煙
あはんへんほん
二つの煙
僕はまだ死にたくない。
「最後に……」
僕は服のポケットに手を入れた。
そこから、あるものを取り出す。
僕がいつも持ち歩いていた小さなプラスチックの箱だ。その中には……タバコが入っていた。
そのタバコを手に持たせると、母さんは何かを悟ったように目を瞑った。そして僕の手を優しく包み込んだ。
「……ありがとう」
たった一言だったが、そこには感謝の気持ちが詰められていた気がした。
それを見て、僕も満たされた気持ちになった。
僕は母さんに最後の別れを告げると、母さんの手を握り返した。そしてその手を優しく解くと、立ち上がる。
「ありがとう……さようなら」
もう戻れないところまで来てしまったが、最後に感謝を伝えることができた。
この言葉が今の僕にとっては精一杯だった。
僕は手に持ったタバコを口にくわえると、火をつけた。久しぶりのタバコの味だったが、なんだか懐かしかった。
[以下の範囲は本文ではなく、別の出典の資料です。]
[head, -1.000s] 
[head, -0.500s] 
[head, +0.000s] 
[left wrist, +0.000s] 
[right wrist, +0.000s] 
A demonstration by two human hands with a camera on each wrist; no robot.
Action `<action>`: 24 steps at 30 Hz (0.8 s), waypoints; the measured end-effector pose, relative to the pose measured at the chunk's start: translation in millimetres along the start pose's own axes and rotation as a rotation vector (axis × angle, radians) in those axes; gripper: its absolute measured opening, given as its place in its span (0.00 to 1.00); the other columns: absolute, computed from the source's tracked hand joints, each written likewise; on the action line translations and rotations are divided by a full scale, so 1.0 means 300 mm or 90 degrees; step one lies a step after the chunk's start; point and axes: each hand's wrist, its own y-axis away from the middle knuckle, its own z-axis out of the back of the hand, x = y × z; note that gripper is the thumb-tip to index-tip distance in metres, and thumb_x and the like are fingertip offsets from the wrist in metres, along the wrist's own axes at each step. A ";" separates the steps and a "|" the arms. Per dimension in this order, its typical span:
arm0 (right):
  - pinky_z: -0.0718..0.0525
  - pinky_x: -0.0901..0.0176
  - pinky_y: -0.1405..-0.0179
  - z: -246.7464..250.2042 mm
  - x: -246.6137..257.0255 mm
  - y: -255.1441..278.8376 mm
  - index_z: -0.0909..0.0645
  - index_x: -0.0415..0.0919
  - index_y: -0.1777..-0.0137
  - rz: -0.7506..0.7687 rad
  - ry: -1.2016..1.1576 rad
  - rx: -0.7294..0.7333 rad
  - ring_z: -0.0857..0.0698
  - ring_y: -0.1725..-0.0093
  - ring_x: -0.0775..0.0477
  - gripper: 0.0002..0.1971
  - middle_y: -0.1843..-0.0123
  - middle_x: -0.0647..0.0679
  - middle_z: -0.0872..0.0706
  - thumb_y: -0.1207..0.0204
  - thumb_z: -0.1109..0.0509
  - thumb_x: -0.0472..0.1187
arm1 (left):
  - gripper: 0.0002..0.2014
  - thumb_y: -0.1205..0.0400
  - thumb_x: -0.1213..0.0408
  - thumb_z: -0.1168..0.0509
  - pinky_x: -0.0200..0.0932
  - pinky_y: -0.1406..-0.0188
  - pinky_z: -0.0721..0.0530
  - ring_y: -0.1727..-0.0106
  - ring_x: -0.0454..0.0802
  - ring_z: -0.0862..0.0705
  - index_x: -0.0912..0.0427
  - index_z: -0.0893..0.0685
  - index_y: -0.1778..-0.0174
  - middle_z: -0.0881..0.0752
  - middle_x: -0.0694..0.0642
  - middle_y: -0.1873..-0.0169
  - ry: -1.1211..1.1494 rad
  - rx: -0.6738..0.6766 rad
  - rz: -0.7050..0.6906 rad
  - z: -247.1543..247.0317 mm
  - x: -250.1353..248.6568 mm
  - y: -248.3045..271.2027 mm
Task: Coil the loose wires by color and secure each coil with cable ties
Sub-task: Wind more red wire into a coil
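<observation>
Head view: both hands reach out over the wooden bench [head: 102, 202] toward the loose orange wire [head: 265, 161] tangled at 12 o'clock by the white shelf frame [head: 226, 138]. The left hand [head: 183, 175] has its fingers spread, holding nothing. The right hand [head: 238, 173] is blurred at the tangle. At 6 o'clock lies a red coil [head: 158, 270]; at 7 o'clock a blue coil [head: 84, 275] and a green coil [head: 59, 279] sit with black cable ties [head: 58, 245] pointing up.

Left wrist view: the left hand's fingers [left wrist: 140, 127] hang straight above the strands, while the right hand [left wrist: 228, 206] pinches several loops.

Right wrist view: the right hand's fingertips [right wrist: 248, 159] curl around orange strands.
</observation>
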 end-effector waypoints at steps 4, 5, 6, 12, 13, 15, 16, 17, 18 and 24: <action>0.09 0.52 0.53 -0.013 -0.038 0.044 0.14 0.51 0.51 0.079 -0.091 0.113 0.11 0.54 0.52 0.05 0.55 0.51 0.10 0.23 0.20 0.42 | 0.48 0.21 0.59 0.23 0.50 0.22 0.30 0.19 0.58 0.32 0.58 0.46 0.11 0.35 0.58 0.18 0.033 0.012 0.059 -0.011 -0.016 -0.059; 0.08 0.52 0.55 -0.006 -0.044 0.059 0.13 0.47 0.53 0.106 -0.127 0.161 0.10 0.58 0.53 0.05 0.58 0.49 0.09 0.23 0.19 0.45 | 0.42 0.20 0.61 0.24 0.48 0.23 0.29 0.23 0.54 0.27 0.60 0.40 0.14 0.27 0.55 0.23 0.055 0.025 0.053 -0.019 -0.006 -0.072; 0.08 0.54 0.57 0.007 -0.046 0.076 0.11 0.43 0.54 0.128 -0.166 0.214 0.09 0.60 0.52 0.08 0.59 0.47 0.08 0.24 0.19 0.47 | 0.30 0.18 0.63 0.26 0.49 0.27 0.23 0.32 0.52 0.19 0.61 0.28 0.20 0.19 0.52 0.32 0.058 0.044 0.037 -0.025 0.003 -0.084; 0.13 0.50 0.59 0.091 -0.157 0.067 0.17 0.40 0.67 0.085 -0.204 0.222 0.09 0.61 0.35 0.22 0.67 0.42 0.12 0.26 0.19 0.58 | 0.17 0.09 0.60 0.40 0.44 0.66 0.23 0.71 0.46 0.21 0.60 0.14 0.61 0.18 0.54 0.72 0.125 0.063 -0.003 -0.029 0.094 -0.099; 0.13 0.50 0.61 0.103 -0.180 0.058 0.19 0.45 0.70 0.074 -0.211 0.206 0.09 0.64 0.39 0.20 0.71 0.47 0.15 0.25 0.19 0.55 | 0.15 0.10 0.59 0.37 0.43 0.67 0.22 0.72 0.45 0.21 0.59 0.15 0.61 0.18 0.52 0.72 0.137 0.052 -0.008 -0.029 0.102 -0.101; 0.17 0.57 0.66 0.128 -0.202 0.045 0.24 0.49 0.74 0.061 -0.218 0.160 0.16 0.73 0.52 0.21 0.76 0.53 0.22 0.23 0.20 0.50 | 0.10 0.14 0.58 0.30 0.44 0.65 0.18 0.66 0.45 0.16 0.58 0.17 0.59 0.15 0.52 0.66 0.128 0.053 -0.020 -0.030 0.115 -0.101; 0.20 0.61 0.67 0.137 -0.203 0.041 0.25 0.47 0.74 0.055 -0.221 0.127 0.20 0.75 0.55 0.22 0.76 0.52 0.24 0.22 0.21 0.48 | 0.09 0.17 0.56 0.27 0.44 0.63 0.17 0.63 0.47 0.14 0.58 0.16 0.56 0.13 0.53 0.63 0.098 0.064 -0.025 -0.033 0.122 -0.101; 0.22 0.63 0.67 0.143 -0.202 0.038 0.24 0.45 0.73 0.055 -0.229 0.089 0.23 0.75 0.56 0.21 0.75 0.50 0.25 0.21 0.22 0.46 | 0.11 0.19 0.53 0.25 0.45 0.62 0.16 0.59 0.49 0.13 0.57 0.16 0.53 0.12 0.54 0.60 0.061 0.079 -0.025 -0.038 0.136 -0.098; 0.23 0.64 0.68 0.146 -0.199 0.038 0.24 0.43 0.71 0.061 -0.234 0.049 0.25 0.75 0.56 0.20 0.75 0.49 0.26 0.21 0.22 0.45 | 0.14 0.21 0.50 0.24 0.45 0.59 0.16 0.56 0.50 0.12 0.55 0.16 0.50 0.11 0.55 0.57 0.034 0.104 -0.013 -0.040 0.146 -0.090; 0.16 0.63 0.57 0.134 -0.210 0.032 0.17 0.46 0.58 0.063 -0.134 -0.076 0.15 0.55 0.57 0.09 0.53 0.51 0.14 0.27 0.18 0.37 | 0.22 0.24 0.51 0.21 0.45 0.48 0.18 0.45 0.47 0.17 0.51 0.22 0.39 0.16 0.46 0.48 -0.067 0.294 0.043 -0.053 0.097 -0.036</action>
今までずっと我慢してきたけど、最後くらい自由にさせてもらおう。そう思った僕は、ゆっくりと紫煙を吸い込んだ。肺に煙が充満するような感覚を覚える。
この煙が僕を母さんに近づけてくれるような気がして、なんだか嬉しい気持ちになった。
しばらくそれを繰り返していると、煙が脳まで充満してくるような感覚を覚えた。その不思議な感覚に身を任せていると、だんだん意識が遠のいていく。
(あぁ……これが死ぬってことか……)
もう何も考えられなかった。ただ目の前が煙とともに真っ暗になっていくだけ……。
そして最後に一言だけ残すことにした。
「ありがとう……母さん。」
そして僕の意識は暗闇へと落ちていった……。